_WHAT THE TASK ASKS:_
Going line by line through the records below, count those with the word "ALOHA" and give only the count.

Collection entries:

[Start of Attachment]

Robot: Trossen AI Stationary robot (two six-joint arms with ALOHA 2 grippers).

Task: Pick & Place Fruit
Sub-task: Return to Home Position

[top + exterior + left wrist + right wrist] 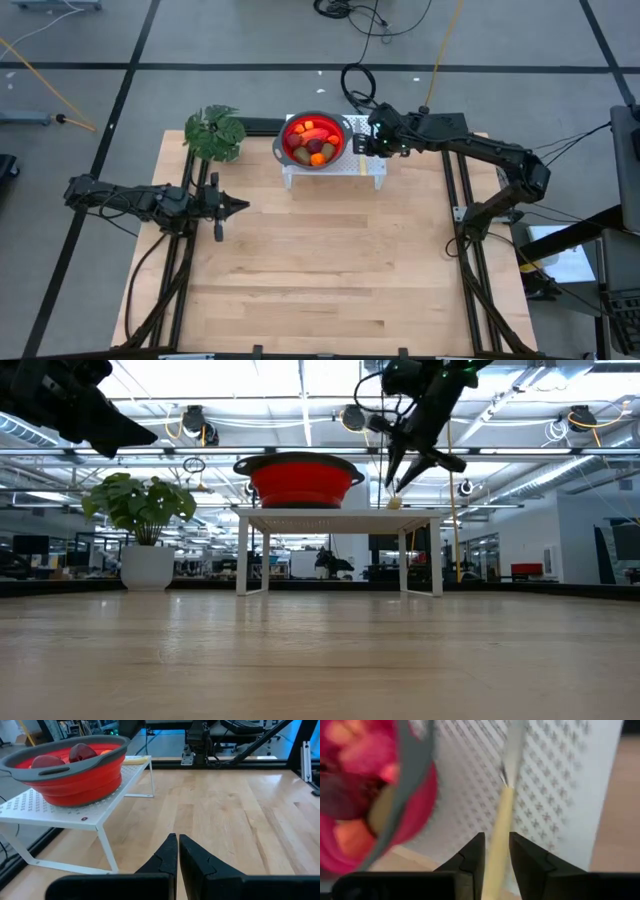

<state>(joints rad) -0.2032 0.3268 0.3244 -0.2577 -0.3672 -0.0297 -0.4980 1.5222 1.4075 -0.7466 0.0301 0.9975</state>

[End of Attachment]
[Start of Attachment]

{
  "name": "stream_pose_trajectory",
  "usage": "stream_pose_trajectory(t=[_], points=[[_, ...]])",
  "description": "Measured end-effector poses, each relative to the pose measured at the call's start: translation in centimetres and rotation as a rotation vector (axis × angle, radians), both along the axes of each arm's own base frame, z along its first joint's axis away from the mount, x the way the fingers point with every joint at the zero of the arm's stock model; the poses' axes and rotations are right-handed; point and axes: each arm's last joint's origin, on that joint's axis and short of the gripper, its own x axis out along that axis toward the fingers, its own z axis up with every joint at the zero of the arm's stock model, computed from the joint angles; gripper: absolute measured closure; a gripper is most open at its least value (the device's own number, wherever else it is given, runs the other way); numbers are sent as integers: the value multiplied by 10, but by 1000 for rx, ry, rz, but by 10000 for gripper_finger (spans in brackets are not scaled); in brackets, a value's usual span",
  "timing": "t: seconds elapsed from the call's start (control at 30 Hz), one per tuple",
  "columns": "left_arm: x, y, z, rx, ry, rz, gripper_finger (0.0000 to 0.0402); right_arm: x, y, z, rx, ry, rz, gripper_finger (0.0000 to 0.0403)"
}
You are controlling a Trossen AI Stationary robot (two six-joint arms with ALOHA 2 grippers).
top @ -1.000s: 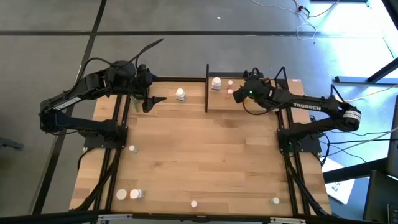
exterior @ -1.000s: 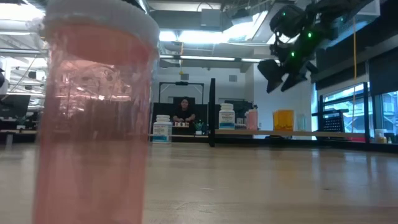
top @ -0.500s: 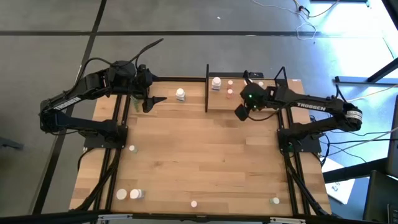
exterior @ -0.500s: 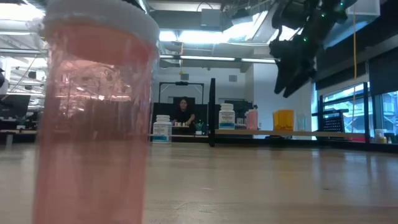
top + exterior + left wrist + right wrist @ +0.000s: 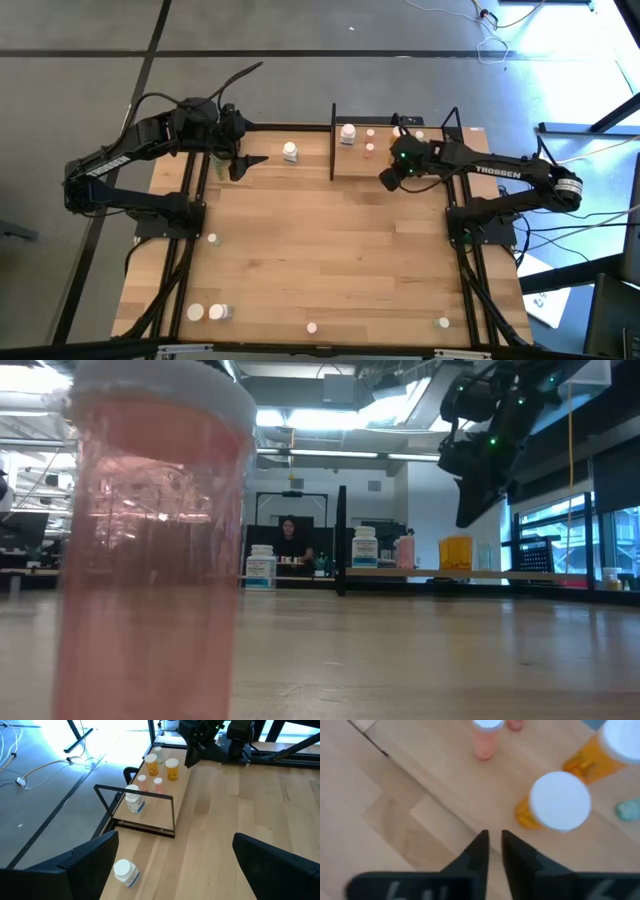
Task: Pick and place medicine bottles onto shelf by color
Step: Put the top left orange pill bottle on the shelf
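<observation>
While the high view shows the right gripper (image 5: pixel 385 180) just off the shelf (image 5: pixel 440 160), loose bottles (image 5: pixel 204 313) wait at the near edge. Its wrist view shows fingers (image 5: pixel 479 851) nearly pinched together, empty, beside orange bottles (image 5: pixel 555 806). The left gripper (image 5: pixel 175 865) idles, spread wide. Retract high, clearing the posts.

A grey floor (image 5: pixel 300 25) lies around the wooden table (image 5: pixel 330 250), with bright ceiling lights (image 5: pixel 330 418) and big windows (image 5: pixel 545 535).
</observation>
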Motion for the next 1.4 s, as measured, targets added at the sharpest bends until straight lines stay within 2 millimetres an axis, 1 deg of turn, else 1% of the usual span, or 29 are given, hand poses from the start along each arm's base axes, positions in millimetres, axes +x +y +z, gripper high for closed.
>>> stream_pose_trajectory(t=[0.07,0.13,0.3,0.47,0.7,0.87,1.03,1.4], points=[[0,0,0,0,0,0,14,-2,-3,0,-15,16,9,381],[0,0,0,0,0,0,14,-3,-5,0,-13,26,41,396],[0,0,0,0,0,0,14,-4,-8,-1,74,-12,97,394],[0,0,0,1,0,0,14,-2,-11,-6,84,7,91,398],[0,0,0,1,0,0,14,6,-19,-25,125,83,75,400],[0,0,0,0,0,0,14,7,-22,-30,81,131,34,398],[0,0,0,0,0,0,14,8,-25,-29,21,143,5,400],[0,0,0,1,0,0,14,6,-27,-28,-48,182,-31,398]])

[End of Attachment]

_OUTPUT FOR THIS EXERCISE:_
2